Three hours later we enter the region called Veneto (lush, fertile, agricultural lowlands surrounding Venice). As if orchestrated by angels, the sun begins to peak out from the clouds as the winds decide to clear the stage for sunny day. This will take awhile but we are learning the newfound value of patience. Just before noon we arrive in Sottomarina--a summer getaway community of Italians ,who escape to the white beach sands of this paradise on the Adriatic Sea. Not a foreign tourist to be found (we are the obvious exceptions). Our hotel stretches its arms seven floors above the beach and a beautiful pool--the water is warm but the winds are strong--a wind surfer’s delight. Red caution flags are out on the beaches. No problem. Bring on the pool. The girls bob or recline, the boys prefer to strangle each other underwater. Come on Heraclitus--some things never change.

 

We decided a few days ago that this would be our day of sabbath. We will rest, renew, recreate, and re-calibrate as best we can--each student deciding how they might do this in their own unique way. Our emergent appropriation of this ancient practice is under construction. I couldn’t muster any creative energy so I tried the old standard--I conked out on the my bed and hibernated. Many hours later we began a discussion of the first chapter of the book “God is Closer than You Think” and we read chapter one of Mark’s gospel together for our early evening devotional time together. God was close indeed. “Taste and see that the Lord is good.” What a feast! 

 

Feast number two: Kendra and Kayla remind us of the restaurant their brother Chris found years ago. It’s a short walk...but we’d walk a mile for this place. What a wonderful evening of laughter, pasta, laughter, pizza, laughter, frutti di mare (literally fruit of the sea=local seafood), laughter, gnocchi, and more...(can you guess?)...laughter. The Psalmist said, “The joy of the Lord is my strength.” Bring on Goliath! We’re ready to rock and roll! Only one thing can ever slow us down now--three scoops of Gelato times 16. Next to God and boyfriends, the girls talk of Gelato more than anything else. Can you blame them!

 

It’s time to say good night...for all but me (and an occasional lobby appearance of Formolo and Smith). I seek the ever illusive well functioning internet connection. Eureka--I found it! Me, my MacBook Pro, a Moretti, and a few thoughts converge with the davidrapp.org  website as I try to give birth to the Captain’s log. I hope you enjoy my random, stumbling, bumbling, spontaneous stream of consciousness. I feel a bit naked with my thoughts exposed in micro-seconds around the world. If I embarrass myself, please cover my shame. But this really is fun. See you tomorrow...may the wind be always at your back. Still in one PEACE...David. 

 

Note for Parents: Thank you for blessing me and this world with such special young men and women. Blessings indeed.

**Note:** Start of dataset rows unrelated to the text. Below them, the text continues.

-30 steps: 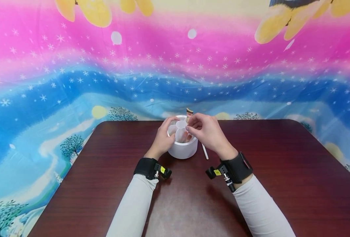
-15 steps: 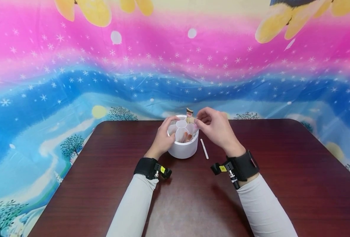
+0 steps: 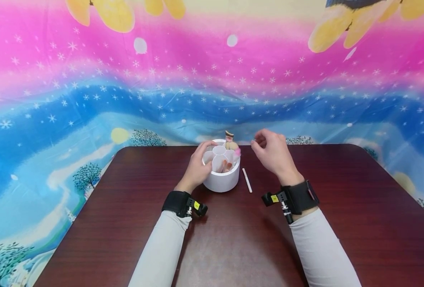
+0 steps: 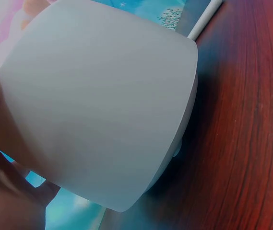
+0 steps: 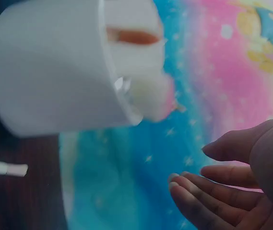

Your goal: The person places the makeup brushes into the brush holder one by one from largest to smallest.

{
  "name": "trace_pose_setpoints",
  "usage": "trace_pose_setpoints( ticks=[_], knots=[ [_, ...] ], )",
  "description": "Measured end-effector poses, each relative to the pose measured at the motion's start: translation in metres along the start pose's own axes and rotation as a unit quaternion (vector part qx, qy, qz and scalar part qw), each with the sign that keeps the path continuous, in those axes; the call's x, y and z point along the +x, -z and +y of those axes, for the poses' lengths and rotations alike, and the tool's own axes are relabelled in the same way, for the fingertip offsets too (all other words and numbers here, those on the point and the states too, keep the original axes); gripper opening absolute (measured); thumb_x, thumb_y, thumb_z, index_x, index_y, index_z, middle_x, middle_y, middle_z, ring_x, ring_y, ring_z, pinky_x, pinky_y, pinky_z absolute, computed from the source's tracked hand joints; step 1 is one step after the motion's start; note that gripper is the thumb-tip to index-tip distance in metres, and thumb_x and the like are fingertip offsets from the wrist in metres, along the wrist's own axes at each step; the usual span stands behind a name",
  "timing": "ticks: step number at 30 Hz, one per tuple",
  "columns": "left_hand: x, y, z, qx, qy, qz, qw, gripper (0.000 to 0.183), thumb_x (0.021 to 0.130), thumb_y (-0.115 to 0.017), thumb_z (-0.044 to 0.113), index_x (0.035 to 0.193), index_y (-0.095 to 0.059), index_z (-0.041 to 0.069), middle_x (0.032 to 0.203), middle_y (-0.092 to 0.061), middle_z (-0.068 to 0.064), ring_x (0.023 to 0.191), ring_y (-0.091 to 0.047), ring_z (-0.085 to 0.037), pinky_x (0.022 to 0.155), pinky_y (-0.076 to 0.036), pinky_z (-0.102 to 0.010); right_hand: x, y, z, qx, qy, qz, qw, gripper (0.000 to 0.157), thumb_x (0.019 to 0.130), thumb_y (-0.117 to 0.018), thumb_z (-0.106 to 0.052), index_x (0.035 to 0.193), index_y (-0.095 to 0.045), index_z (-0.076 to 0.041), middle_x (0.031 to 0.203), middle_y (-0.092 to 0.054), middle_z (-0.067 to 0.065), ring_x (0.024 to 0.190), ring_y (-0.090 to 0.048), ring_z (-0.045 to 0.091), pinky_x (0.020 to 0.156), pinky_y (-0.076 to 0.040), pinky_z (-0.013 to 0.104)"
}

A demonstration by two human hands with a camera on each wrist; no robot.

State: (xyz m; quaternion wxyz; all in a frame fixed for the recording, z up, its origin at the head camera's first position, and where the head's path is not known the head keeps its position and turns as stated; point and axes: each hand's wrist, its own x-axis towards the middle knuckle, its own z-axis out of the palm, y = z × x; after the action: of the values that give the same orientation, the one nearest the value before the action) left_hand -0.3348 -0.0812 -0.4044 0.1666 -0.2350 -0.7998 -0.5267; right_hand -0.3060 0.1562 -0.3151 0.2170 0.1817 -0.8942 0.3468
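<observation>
A white round organizer (image 3: 220,182) with petal-like compartments stands upright on the table. My left hand (image 3: 197,167) grips its left side, fingers at the far rim and thumb at the near rim. Two orange-brown brush tips (image 3: 227,165) show inside the front compartments. At the back right a tan item with a dark, gold-edged top (image 3: 230,140) sticks up, and beside it is a fluffy pink-tipped brush head (image 3: 237,152), blurred in the right wrist view. My right hand (image 3: 272,153) hovers right of the organizer, fingers loosely bent, nothing between them; the right wrist view shows thumb and fingers apart.
A thin white stick (image 3: 247,180) lies on the dark red-brown table (image 3: 144,207), just right of the organizer. Behind the table's far edge hangs a colourful patterned cloth (image 3: 183,87). Each wrist wears a black strap with a small camera.
My right hand has let go of the pink-tipped brush at the organizer's right rim and drawn back to the right. The left hand and the organizer have stayed in place.
</observation>
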Motion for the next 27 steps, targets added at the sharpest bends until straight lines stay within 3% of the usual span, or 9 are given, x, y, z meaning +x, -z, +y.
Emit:
trace_pose_setpoints(
  ticks=[7,14,24,27],
  knots=[
    [-0.001,0.001,0.005,-0.007,0.0,-0.002,1.0,0.062,0.072,-0.049,-0.019,0.123,-0.051,0.016,0.134,-0.043,0.0,0.122,-0.037,-0.02,0.093,-0.036,-0.053,0.001,-0.01,0.023,-0.048,-0.047,-0.09,0.994,0.019,0.089,-0.06,-0.017,0.102,-0.061,-0.002,0.094,-0.063,0.011,0.085,-0.058,0.022,0.075,-0.048,0.041],
    [-0.008,0.01,0.04,-0.016,-0.007,-0.008,0.9998,0.055,0.072,-0.047,-0.021,0.122,-0.05,0.002,0.133,-0.043,-0.012,0.121,-0.038,-0.033,0.092,-0.036,-0.056,-0.001,-0.024,0.034,-0.08,-0.069,-0.164,0.981,0.021,0.086,-0.064,-0.016,0.1,-0.061,0.0,0.093,-0.063,0.013,0.084,-0.058,0.024,0.073,-0.049,0.041],
    [-0.008,0.01,0.041,-0.017,0.0,-0.009,0.9998,0.055,0.073,-0.047,-0.02,0.123,-0.05,0.003,0.134,-0.042,-0.012,0.121,-0.038,-0.031,0.091,-0.037,-0.055,-0.005,-0.043,0.04,-0.115,-0.105,-0.235,0.96,0.024,0.084,-0.065,-0.014,0.102,-0.062,0.001,0.095,-0.06,0.014,0.082,-0.055,0.025,0.072,-0.048,0.042],
    [-0.006,0.008,0.031,-0.016,0.0,-0.008,0.9998,0.057,0.073,-0.047,-0.021,0.123,-0.05,0.006,0.135,-0.042,-0.009,0.122,-0.037,-0.029,0.092,-0.036,-0.056,-0.007,-0.047,0.041,-0.121,-0.113,-0.251,0.954,0.023,0.085,-0.065,-0.015,0.102,-0.063,0.0,0.093,-0.06,0.013,0.079,-0.055,0.024,0.069,-0.048,0.04]
  ],
)
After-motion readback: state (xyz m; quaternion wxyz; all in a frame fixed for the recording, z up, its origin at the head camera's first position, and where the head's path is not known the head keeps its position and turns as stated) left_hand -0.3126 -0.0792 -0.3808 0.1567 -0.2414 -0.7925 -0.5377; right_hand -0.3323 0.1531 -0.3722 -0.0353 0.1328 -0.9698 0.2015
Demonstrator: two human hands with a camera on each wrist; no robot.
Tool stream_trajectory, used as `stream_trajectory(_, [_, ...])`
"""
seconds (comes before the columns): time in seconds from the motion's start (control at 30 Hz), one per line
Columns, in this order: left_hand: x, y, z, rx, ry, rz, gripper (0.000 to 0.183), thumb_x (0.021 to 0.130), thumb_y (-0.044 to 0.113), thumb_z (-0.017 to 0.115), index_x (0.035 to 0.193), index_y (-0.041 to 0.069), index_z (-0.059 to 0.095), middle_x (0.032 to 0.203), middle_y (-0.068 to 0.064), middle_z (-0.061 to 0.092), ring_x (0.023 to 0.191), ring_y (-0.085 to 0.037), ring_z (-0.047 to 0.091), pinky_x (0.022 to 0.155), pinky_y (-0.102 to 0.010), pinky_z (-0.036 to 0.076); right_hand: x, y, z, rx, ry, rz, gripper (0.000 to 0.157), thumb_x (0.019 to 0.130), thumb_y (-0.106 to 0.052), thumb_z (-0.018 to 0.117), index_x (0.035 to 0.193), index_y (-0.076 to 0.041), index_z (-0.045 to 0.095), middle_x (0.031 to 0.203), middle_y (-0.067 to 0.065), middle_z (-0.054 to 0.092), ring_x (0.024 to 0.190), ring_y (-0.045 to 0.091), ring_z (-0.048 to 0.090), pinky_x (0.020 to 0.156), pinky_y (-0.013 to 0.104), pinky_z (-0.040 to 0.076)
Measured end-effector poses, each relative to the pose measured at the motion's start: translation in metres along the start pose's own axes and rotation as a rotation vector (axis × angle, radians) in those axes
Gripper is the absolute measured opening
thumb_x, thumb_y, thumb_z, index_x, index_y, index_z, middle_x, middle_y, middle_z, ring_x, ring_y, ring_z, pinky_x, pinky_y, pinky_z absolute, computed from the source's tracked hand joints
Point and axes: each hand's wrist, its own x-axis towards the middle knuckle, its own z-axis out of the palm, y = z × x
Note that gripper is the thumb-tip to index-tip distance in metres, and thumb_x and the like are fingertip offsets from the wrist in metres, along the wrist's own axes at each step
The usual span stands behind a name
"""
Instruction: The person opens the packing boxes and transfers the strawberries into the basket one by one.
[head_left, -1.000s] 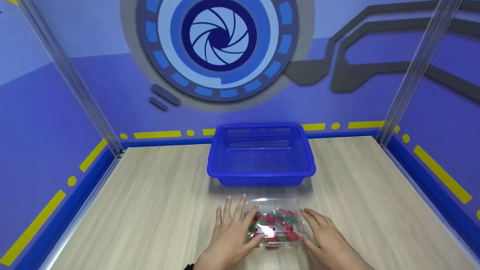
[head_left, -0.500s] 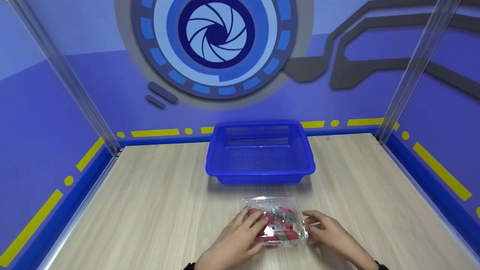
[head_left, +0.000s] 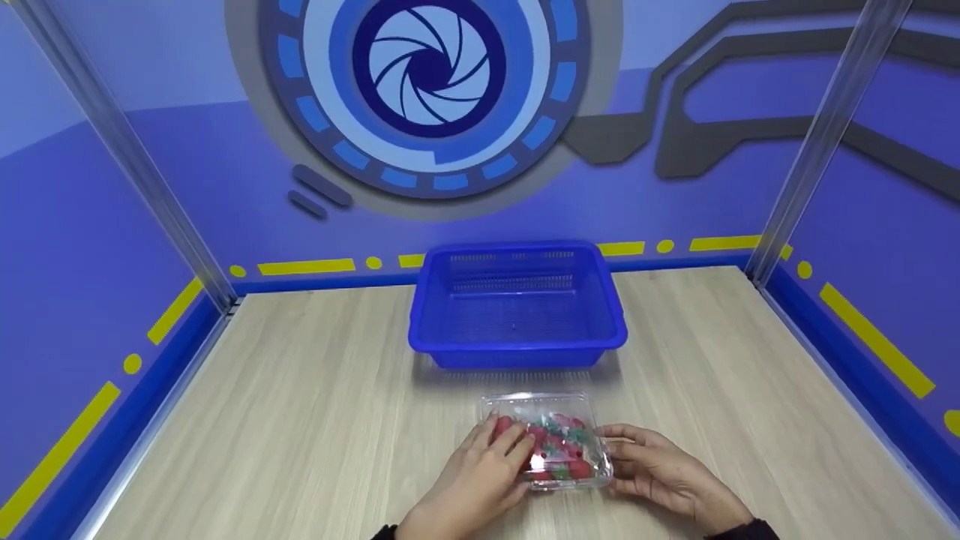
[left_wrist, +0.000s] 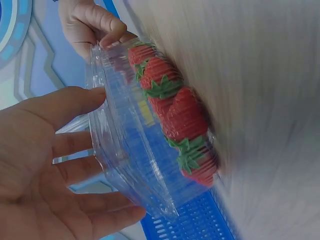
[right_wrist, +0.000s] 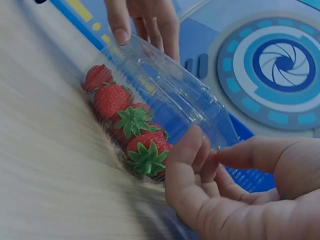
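Observation:
A clear plastic clamshell box (head_left: pixel 536 403) of strawberries (head_left: pixel 551 450) rests on the table in the head view, its lid down. Both wrist views show red strawberries with green leaves (right_wrist: pixel 147 157) through its side wall. My left hand (head_left: pixel 480 469) lies over the box's left part, fingers across the lid and thumb at the near edge; the left wrist view shows that hand (left_wrist: pixel 55 165) with fairly straight fingers. At the box's right edge, my right hand (head_left: pixel 664 469) has curled fingers. In the right wrist view, its thumb and fingertips (right_wrist: pixel 192 145) pinch at the lid's corner.
Behind the box stands a blue plastic basket (head_left: pixel 517 349) with slotted walls and nothing in it. Blue printed panels (head_left: pixel 360 225) close off the back and both sides of the wood-grain table (head_left: pixel 315 420).
My left hand has slid from spread fingers at the box's left side to lying over the lid. My right hand's fingers have curled in at the right edge. The box stays nearly in place.

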Motion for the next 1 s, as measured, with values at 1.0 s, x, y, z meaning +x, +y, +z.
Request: stream_trajectory(1.0, [0.006, 0.021, 0.006, 0.371, 0.061, 0.071, 0.037, 0.097, 0.023, 0.063, 0.131, 0.011, 0.066, 0.131, -0.008, 0.067, 0.111, -0.037, 0.068, 0.086, -0.048, 0.060, 0.001, 0.007, 0.002, -0.019, -0.093, -0.015, 0.029, 0.099, 0.000, 0.055, 0.126, 0.006, 0.045, 0.109, 0.008, 0.068, 0.097, 0.017, 0.067, 0.085, 0.032, 0.057])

We don't always understand all the signs and symbols in Europe, but Stephanie found a lot meaning in this one. She took this picture herself.

Look at her smile--wheelchair and all. That smile is contagious. What a leap of faith to get on that plane. We can all learn from her courage and commitment. Notice that John is always nearby--great brother, great guy!

Don't they look great? I think Formolo might be sleep walking...but he looks happy.

I know. I know. This is not Sottomarina, but the students wanted this--one of their favorite pictures--included. There you go.